计算机与现代化 ›› 2021, Vol. 0 ›› Issue (07): 107-114.

• 信息安全 • 上一篇    下一篇

基于概念漂移检测的网络数据流分类

  

  1. (江苏大学计算机科学与通信工程学院,江苏镇江212013)
  • 出版日期:2021-08-02 发布日期:2021-08-02
  • 作者简介:章恒(1994—),男,安徽铜陵人,硕士研究生,研究方向:数据处理,网络安全,E-mail: zhangheng6817@163.com;通信作者:鞠时光(1955—),男,江苏镇江人,教授,博士,研究方向:计算机可视化技术,空间数据库,信息安全技术,E-mail: jushig@ujs.edu.cn。
  • 基金资助:
    国家重点研发项目(2016YFD0702001)

Network Data Stream Classification Based on Concept Drift Detection

  1. (School of Computer Science and Communication Engineering, Jiangsu University, Zhenjiang 212013, China)
  • Online:2021-08-02 Published:2021-08-02

摘要: 互联网环境日新月异,使得网络数据流中存在概念漂移,对数据流的分类也由传统的静态分类变为动态分类,而如何对概念漂移进行检测是动态分类的关键。本文提出一种基于概念漂移检测的网络数据流自适应分类算法,通过比较滑动窗口中数据与历史数据的分布差异来检测概念漂移,然后将窗口中数据过采样来减少样本间的不均衡性,最后将处理后的数据集输入到OS-ELM分类器中进行在线学习,从而更新分类器使其应对数据流中的概念漂移。本文在MOA实验平台中使用合成数据集和真实数据集对提出的算法进行验证,结果表明,该算法较集成学习算法在分类准确率和稳定性上有一定的提升,并且随着数据流量的增加,时间性能上的优势开始体现,适合复杂多变的网络环境。

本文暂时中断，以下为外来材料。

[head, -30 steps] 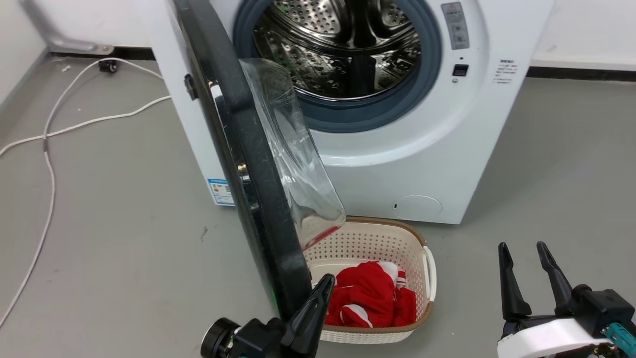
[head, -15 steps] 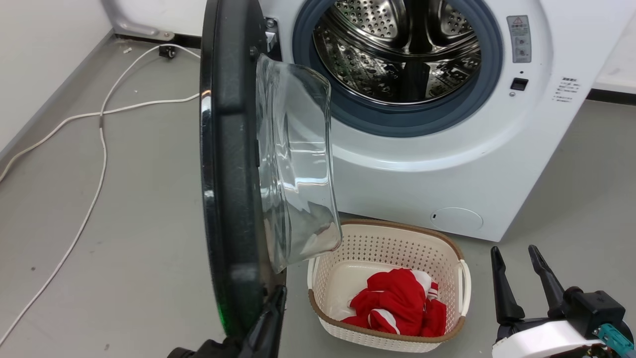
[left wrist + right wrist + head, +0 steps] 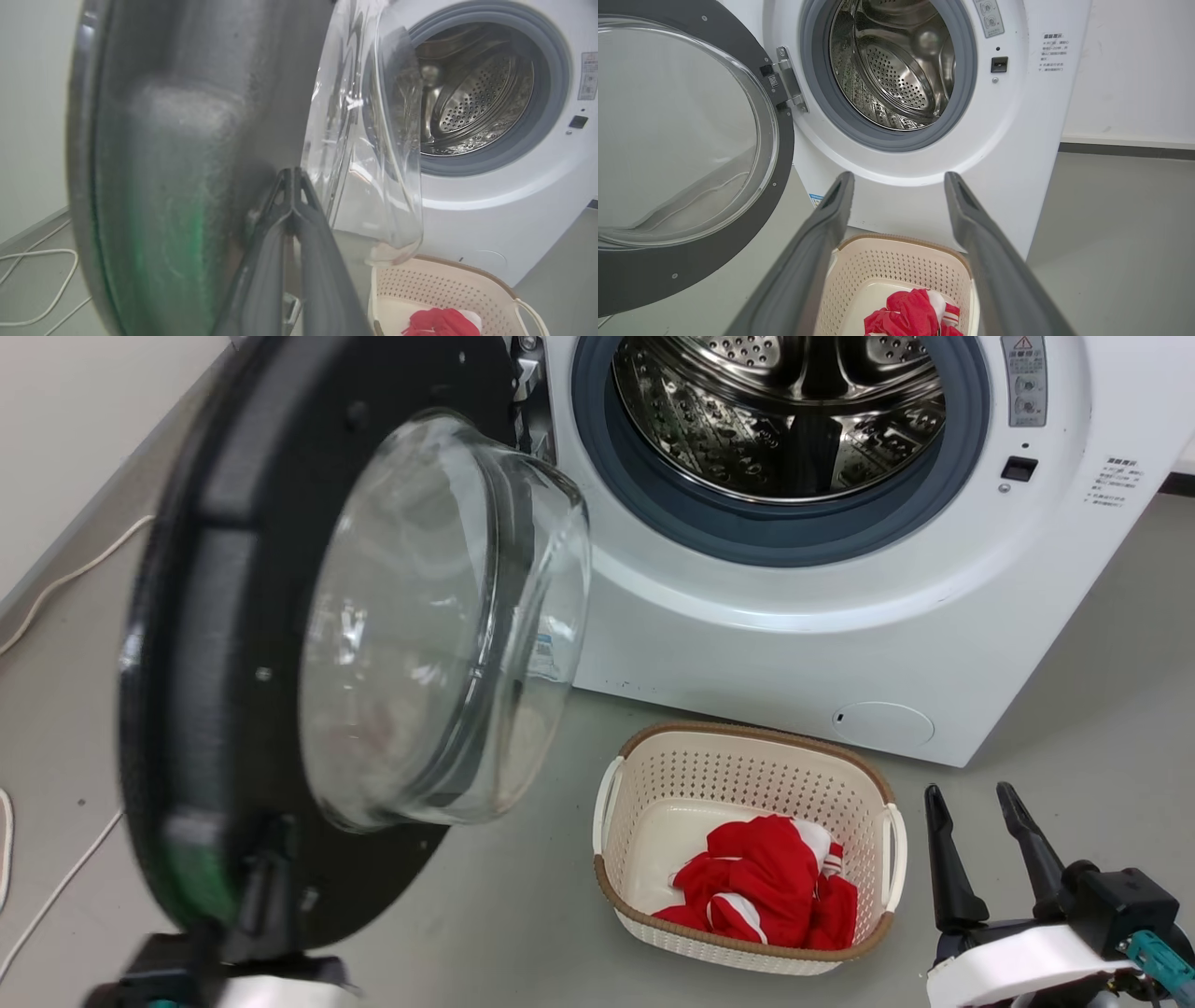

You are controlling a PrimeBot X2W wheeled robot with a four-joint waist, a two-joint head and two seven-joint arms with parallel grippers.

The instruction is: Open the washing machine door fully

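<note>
Out at the left of the big white front-loading washing machine (image 3: 747, 644), the large round glossy black door with its bulging clear glass bowl (image 3: 373, 616) hangs on its hinge (image 3: 787, 79). It is swung well clear of the grey-rimmed steel drum opening (image 3: 794, 429), inner face toward the head camera. And the left gripper (image 3: 292, 179) is right there at the door's lower rim, two dark fingers (image 3: 322, 252) closed tip to tip against the black ring. That looks like pushing, not clamping anything. Low on the other side the right gripper (image 3: 966, 791) hangs with fingers spread, holding nothing, just beside the cream perforated plastic laundry basket (image 3: 747, 775) with its red garment (image 3: 766, 887).

Danger now? Closed tips on a glossy curved ring could skid off, and the door might drift back. Shove too hard near the end of its swing and the hinge takes the strain, I'd judge.

Against half a second ago: the door stood edge-on then and shows its face now, so it's wider open. The left gripper has gone with it to the lower left. Camera has shifted too; basket and right gripper look unmoved.
</note>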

关键词: 概念漂移, 数据流分类, 滑动窗口, OS-ELM, 过采样

Abstract: With the rapid development of the Internet environment, the concept drift may exist in the network data stream. The classification of the data stream has changed from the traditional static classification to the dynamic classification. The key of dynamic classification is how to detect the concept drift. In this paper, an adaptive classification algorithm for network data streams based on concept drift detection is proposed. The algorithm detects concept drift by comparing the differences of distribution difference between the data in the sliding window and historical data, and then the window data is oversampled to reduce the imbalance between the samples, finally, the processed data sets are input into OS-ELM classifier for online learning, it updates the classifier to cope with the concept drift in the data stream. In this paper, the proposed algorithm is tested on the MOA experimental platform by using synthetic data sets and real data sets. The results show that the classification accuracy and stability of the algorithm are improved compared with the traditional ensemble learning algorithm, and with the increase of data flow, the advantage of time performance begins to show, which is suitable for complex and changeable network environment.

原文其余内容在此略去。